**WHAT TO PRODUCE:**
The data is to be retyped in full, exactly.
Start of INPUT RECORDS
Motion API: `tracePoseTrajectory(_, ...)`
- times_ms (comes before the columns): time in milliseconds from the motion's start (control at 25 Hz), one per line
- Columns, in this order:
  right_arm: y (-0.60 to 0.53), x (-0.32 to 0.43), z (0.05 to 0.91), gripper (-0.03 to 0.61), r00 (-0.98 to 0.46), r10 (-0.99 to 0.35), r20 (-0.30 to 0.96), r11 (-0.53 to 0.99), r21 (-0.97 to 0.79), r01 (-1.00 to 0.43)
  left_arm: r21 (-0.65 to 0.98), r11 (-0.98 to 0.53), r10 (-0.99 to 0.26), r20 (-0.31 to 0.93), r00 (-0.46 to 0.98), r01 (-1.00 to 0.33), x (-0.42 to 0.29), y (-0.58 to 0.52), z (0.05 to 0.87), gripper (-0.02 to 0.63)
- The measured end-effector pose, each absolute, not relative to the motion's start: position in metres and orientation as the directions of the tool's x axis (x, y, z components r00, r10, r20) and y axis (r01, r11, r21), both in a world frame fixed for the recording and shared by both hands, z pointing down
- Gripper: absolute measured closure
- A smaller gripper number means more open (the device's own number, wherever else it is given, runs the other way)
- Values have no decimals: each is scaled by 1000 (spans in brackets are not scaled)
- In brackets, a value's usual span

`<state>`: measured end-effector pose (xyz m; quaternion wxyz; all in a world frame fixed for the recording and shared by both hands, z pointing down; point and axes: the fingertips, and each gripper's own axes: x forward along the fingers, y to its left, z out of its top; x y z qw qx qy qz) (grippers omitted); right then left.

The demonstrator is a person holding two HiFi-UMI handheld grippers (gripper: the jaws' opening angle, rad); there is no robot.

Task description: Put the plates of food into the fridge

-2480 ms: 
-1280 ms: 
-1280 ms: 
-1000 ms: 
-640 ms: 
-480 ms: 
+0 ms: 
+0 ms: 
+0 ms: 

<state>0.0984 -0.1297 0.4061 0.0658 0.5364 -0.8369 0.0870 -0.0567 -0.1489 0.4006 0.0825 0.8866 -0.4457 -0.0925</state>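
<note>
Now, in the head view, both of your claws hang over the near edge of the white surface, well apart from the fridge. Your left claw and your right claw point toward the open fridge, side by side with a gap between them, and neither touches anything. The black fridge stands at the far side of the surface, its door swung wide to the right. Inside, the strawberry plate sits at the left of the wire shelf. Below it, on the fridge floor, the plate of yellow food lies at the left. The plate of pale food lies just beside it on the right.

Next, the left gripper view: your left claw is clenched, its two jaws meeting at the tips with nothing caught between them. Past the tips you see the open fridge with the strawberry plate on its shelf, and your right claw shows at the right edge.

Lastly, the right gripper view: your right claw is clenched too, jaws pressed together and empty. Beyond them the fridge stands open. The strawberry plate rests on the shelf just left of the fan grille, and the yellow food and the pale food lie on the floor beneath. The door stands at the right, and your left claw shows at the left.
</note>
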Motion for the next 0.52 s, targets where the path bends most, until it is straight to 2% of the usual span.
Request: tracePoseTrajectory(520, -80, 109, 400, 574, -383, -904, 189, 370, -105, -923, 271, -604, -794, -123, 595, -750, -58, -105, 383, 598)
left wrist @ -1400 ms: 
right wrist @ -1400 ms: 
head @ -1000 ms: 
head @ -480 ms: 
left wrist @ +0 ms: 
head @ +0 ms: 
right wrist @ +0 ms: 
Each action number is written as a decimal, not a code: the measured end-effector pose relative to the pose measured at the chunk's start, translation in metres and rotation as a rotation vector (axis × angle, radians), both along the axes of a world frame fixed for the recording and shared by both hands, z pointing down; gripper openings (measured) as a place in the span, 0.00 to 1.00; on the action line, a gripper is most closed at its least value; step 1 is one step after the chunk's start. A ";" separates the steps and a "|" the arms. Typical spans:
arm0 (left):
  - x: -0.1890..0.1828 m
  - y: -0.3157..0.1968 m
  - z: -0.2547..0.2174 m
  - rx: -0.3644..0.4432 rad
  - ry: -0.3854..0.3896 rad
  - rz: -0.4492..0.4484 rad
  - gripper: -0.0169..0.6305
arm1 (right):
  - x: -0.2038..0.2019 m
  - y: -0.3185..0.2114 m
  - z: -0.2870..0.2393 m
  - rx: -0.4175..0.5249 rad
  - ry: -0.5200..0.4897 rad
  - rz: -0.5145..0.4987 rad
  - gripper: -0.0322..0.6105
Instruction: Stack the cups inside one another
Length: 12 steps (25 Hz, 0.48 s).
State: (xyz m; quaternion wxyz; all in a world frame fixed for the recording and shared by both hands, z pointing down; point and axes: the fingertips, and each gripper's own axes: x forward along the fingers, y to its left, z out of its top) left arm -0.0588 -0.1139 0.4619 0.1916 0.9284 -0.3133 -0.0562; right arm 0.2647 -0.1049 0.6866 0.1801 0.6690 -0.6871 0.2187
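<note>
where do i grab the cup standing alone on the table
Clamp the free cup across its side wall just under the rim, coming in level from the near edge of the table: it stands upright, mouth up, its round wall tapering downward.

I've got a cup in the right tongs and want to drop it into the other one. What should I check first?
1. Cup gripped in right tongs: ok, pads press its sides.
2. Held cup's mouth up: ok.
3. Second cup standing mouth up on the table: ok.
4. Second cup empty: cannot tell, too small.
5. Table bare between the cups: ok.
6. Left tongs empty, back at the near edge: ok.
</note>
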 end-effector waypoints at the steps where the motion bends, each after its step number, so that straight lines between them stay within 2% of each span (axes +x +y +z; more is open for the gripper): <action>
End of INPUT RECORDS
**EXERCISE ANSWER:**
Motion API: `tracePoseTrajectory(_, ...)`
- times_ms (comes before the columns): time in milliseconds from the motion's start (control at 25 Hz), one per line
- Columns, in this order:
  right_arm: y (-0.60 to 0.53), x (-0.32 to 0.43), z (0.05 to 0.91), gripper (-0.03 to 0.61), r00 (-0.98 to 0.46), r10 (-0.99 to 0.35), r20 (-0.30 to 0.96), r11 (-0.53 to 0.99), r21 (-0.97 to 0.79), r01 (-1.00 to 0.43)
  left_arm: r21 (-0.65 to 0.98), r11 (-0.98 to 0.53), r10 (-0.99 to 0.26), r20 (-0.31 to 0.93), r00 (-0.46 to 0.98), r01 (-1.00 to 0.33), x (-0.42 to 0.29), y (-0.58 to 0.52), z (0.05 to 0.87), gripper (-0.02 to 0.63)
- The measured end-effector pose, each absolute, not relative to the motion's start: position in metres and orientation as the directions of the tool's x axis (x, y, z components r00, r10, r20) and y axis (r01, r11, r21), both in a world frame fixed for the recording and shared by both hands, z pointing down
- Gripper: absolute measured closure
- A smaller gripper number means more open (the device's own number, wherever else it is given, runs the other way)
- Values have no decimals: each is scaled by 1000 (spans in brackets are not scaled)
- In brackets, a value's usual span

`<state>`: measured end-effector pose (xyz m; quaternion wxyz; all in a world frame fixed for the recording and shared by both hands, z pointing down; point and axes: the fingertips, and each gripper's own axes: x forward along the fingers, y to its left, z out of its top; x y z qw qx qy qz) (grippers omitted); right then left.

The demonstrator is a person holding two HiFi-UMI handheld grippers (gripper: the jaws' opening angle, rad); there is no robot.

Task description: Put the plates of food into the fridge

-2480 ms: 
-1280 ms: 
-1280 ms: 
-1000 ms: 
-640 ms: 
-480 ms: 
+0 ms: 
+0 ms: 
+0 ms: 

<state>0.0984 -0.1297 0.4061 0.0658 0.5364 -0.8369 0.0870 -0.0567 -0.1489 0.4006 0.0825 0.8866 -0.4457 -0.0925</state>
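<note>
Now, in the head view, both of your claws hang over the near edge of the white surface, well apart from the fridge. Your left claw and your right claw point toward the open fridge, side by side with a gap between them, and neither touches anything. The black fridge stands at the far side of the surface, its door swung wide to the right. Inside, the strawberry plate sits at the left of the wire shelf. Below it, on the fridge floor, the plate of yellow food lies at the left. The plate of pale food lies just beside it on the right.

Next, the left gripper view: your left claw is clenched, its two jaws meeting at the tips with nothing caught between them. Past the tips you see the open fridge with the strawberry plate on its shelf, and your right claw shows at the right edge.

Lastly, the right gripper view: your right claw is clenched too, jaws pressed together and empty. Beyond them the fridge stands open. The strawberry plate rests on the shelf just left of the fan grille, and the yellow food and the pale food lie on the floor beneath. The door stands at the right, and your left claw shows at the left.
</note>
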Motion for the next 0.52 s, targets where the path bends most, until it is straight to 2% of the usual span.
Request: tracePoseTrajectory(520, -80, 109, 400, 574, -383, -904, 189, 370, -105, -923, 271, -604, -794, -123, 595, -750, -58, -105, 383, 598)
left wrist @ -1400 ms: 
right wrist @ -1400 ms: 
head @ -1000 ms: 
head @ -480 ms: 
left wrist @ +0 ms: 
head @ +0 ms: 
right wrist @ +0 ms: 
Each action number is written as a decimal, not a code: the measured end-effector pose relative to the pose measured at the chunk's start, translation in metres and rotation as a rotation vector (axis × angle, radians), both along the axes of a world frame fixed for the recording and shared by both hands, z pointing down; gripper openings (measured) as a place in the span, 0.00 to 1.00; on the action line, a gripper is most closed at its least value; step 1 is one step after the chunk's start. A ";" separates the steps and a "|" the arms. Typical spans:
arm0 (left):
  - x: -0.1890..0.1828 m
  - y: -0.3157..0.1968 m
  - z: -0.2547..0.2174 m
  - rx: -0.3644..0.4432 rad
  - ry: -0.3854..0.3896 rad
  - rz: -0.4492..0.4484 rad
  - gripper: -0.0169..0.6305
arm1 (right):
  - x: -0.2038..0.2019 m
  - y: -0.3185..0.2114 m
  - z: -0.2870..0.2393 m
  - rx: -0.4175..0.5249 rad
  - ry: -0.5200..0.4897 rad
  - rz: -0.5145..0.4987 rad
  - gripper: -0.0322..0.6105
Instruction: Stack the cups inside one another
Length: 12 steps (25 Hz, 0.48 s).
State: (xyz m; quaternion wxyz; all in a world frame fixed for the recording and shared by both hands, z pointing down; point and axes: the fingertips, and each gripper's own axes: x forward along the fingers, y to its left, z out of its top) left arm -0.0588 -0.1139 0.4619 0.1916 0.9284 -0.3133 -0.0562; right arm 0.2647 -0.1049 0.6866 0.1801 0.6690 -0.6871 0.2187
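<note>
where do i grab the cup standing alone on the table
Clamp the free cup across its side wall just under the rim, coming in level from the near edge of the table: it stands upright, mouth up, its round wall tapering downward.

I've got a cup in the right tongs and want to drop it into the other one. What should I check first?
1. Cup gripped in right tongs: ok, pads press its sides.
2. Held cup's mouth up: ok.
3. Second cup standing mouth up on the table: ok.
4. Second cup empty: cannot tell, too small.
5. Table bare between the cups: ok.
6. Left tongs empty, back at the near edge: ok.
</note>
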 end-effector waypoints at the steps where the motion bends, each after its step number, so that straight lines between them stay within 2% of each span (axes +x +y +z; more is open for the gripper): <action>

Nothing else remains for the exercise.